Copying data to the Cloud from the Command line
Copying data to the Cloud from the Command line, this is what this post is all about. Over the last couple of years we have seen vendors offering different object storage platforms/services in the Cloud. Cloud storage typically refers to a hosted object storage service! The following are considered the most known and used Cloud Object Storage platforms and we are going to demonstrate how to copy data to each from the command line.
In no particular order I strongly recommend you read and get knowledgeable on each of their offerings and register for a free subscription:
Now for each platform we will specifically implement 4 actions (commands):
- create a bucket/container (placeholder)
- copy object(s)
- delete objects(s)
- delete a bucket/container (placeholder)
We will be using the 2016 Jersey City – Citi Bike trip data, details and info about the data -> https://www.citibikenyc.com/system-data, but for this sample demo I already downloaded and packaged the data for you! Which you can download here.
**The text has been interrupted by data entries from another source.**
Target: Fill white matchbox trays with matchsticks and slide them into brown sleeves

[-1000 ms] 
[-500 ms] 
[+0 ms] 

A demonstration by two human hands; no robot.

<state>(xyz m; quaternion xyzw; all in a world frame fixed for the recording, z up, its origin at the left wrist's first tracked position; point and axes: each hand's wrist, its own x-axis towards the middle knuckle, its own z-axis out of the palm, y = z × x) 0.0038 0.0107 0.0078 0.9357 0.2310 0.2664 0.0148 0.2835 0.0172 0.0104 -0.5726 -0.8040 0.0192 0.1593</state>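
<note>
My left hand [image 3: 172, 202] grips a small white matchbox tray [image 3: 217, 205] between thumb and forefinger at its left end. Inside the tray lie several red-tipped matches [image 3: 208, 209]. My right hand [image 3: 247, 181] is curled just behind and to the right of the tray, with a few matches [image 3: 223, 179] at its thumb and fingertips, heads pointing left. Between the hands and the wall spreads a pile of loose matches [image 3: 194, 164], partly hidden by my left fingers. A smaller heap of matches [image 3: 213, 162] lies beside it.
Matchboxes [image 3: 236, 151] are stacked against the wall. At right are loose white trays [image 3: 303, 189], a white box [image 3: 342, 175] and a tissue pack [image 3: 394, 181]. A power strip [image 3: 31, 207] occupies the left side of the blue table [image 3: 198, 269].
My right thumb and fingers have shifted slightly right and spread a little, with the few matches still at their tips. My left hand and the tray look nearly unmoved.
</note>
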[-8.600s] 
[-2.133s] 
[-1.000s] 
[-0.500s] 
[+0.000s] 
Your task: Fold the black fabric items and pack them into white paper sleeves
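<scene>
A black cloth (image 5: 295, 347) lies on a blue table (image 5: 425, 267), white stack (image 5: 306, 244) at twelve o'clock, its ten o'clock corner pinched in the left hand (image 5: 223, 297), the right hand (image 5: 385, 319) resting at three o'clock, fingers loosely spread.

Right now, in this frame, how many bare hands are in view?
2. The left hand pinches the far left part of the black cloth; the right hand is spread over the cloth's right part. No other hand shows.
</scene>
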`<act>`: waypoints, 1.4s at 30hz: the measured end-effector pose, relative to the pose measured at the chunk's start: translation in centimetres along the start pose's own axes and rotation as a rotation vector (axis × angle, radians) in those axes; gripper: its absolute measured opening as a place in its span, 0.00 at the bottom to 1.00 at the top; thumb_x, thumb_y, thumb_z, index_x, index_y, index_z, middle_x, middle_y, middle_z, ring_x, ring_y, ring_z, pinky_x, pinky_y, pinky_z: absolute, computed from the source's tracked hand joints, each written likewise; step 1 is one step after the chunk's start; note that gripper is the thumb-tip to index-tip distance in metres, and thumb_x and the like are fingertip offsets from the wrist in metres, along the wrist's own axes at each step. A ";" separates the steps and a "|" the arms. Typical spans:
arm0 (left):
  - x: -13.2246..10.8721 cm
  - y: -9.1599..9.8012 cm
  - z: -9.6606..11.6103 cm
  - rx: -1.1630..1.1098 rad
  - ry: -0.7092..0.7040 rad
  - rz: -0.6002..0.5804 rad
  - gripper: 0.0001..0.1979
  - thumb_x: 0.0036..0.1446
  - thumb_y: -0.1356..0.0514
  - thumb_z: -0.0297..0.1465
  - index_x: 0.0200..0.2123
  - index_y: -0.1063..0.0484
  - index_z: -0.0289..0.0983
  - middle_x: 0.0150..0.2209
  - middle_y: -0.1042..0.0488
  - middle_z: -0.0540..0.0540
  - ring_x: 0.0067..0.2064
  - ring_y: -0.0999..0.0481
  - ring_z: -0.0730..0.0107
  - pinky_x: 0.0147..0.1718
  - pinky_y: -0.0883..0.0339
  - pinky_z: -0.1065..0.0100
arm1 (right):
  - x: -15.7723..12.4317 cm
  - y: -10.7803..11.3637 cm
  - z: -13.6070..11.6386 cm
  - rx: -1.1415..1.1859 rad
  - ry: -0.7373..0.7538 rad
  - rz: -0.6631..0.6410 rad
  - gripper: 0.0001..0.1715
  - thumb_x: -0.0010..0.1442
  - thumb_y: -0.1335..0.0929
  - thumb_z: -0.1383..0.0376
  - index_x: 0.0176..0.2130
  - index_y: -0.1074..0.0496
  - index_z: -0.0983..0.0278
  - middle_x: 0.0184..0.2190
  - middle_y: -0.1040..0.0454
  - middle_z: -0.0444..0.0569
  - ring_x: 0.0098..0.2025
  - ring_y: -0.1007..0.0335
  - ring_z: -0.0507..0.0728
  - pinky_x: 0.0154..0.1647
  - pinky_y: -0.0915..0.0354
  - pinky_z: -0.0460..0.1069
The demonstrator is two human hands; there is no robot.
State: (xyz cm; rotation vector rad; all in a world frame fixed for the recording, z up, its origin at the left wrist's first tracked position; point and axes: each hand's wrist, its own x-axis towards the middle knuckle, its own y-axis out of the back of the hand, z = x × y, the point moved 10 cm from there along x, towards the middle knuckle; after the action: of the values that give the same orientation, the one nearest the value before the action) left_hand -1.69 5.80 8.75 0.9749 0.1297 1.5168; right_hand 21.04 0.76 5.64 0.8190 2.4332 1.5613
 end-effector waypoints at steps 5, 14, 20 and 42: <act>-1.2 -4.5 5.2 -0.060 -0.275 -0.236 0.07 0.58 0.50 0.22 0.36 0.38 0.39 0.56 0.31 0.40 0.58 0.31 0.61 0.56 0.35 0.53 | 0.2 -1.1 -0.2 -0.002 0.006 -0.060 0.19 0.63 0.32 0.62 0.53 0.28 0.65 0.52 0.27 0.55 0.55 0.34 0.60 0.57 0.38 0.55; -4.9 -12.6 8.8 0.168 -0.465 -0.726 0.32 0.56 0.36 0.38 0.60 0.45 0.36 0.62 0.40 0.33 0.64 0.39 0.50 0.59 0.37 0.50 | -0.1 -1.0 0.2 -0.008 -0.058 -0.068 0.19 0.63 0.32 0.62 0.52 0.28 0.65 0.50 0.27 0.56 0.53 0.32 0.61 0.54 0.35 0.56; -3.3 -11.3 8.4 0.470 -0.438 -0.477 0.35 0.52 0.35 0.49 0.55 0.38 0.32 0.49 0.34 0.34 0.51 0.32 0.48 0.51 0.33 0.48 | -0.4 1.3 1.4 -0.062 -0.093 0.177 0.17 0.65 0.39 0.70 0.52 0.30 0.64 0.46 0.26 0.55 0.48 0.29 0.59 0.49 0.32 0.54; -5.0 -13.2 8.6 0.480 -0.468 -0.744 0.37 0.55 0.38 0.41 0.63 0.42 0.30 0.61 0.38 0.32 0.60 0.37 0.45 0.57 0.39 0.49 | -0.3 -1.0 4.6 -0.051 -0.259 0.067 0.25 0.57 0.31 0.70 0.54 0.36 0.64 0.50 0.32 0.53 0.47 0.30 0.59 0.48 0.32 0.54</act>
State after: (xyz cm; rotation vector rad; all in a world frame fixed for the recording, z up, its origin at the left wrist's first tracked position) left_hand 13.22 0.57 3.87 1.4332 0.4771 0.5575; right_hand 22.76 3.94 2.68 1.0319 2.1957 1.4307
Once downloaded and unzipped the data should look like this…
Warning!
I am on macOS, all works in Windows, just don’t forget to change the file path (i.e. from “/data/citibike/jc/2016/” to “C:\data\citibike\jc\2016\". The goal is to load/copy the same “file” structure from local source (image above) to the cloud, but with a root “bucket/container” named citibike-tripdata instead of citibike. Let’s get started…
Google Cloud Storage
Access to Google Cloud Storage from the command line is done with the gsutil Tool. Assumption is that you have selected and created a Cloud Platform project and enabled billing for your project. Next you need to install the Cloud SDK and Python 2.7 (if not already installed). To install and initialize follow these Quickstarts.
Create a bucket
mb – Make buckets. The following command creates a bucket named citibike-tripdata to a nearline storage class in the us-east-1 region:
gsutil mb -c nearline -l us-east1 gs://citibike-tripdata
Copy object(s)
cp – Copy files and objects. The following command performs a parallel (multi-threaded/multi-processing) copy of files recursively, and applies the gzip content-encoding to each:
gsutil -m cp -r -Z "/data/citibike/jc/2016/" gs://citibike-tripdata/jc/
Delete object(s)
rm – Remove objects. The following command causes bucket or bucket subdirectory contents (all objects and subdirectories that it contains) to be removed recursively:
gsutil -m rm -r gs://citibike-tripdata/jc/2016/
Delete bucket
rb – Remove buckets. Buckets must be empty before you can delete them. The following command deletes the citibike-tripdata bucket (and all of it’s subdirectories, because we deleted all objects previously):
gsutil rb gs://citibike-tripdata
Amazon S3
The AWS CLI is an open source tool built on top of the AWS SDK for Python that provides commands for interacting with AWS services. It uses all of the functionality provided by the AWS Management Console from your favorite terminal program. Start with Installing the AWS Command Line Interface and next configure your settings.
Create a bucket
mb – Creates an S3 bucket. The following command creates a bucket named citibike-tripdata in the ca-central-1 region:
aws s3 mb s3://citibike-tripdata --region ca-central-1
Copy object(s)
cp – Copies a local file or S3 object to another location locally or in S3. The following command copies files recursively to a STANDARD_IA (infrequent access) storage class and applies the gzip content-encoding to each:
aws s3 cp "/data/citibike/jc/2016/" s3://citibike-tripdata/jc/2016/ --storage-class STANDARD_IA --recursive --content-encoding gzip
Delete object(s)
rm – Deletes an S3 object. The following command causes bucket or bucket subdirectory contents (all objects and subdirectories that it contains) to be removed recursively:
aws s3 rm s3://citibike-tripdata/jc/2016/ --recursive
Delete bucket
rb – Deletes an empty S3 bucket. A bucket must be completely empty of objects and versioned objects before it can be deleted. The following command deletes the citibike-tripdata bucket (and all of it’s subdirectories, because we deleted all objects previously):
aws s3 rb s3://citibike-tripdata
Azure Blob Storage
The Azure CLI and Azure PowerShell module are used to create and manage Azure resources from the command line or in scripts. AzCopy available on Windows and Linux is also an interesting command-line utility designed for high-performance copying of data to and from Azure Storage.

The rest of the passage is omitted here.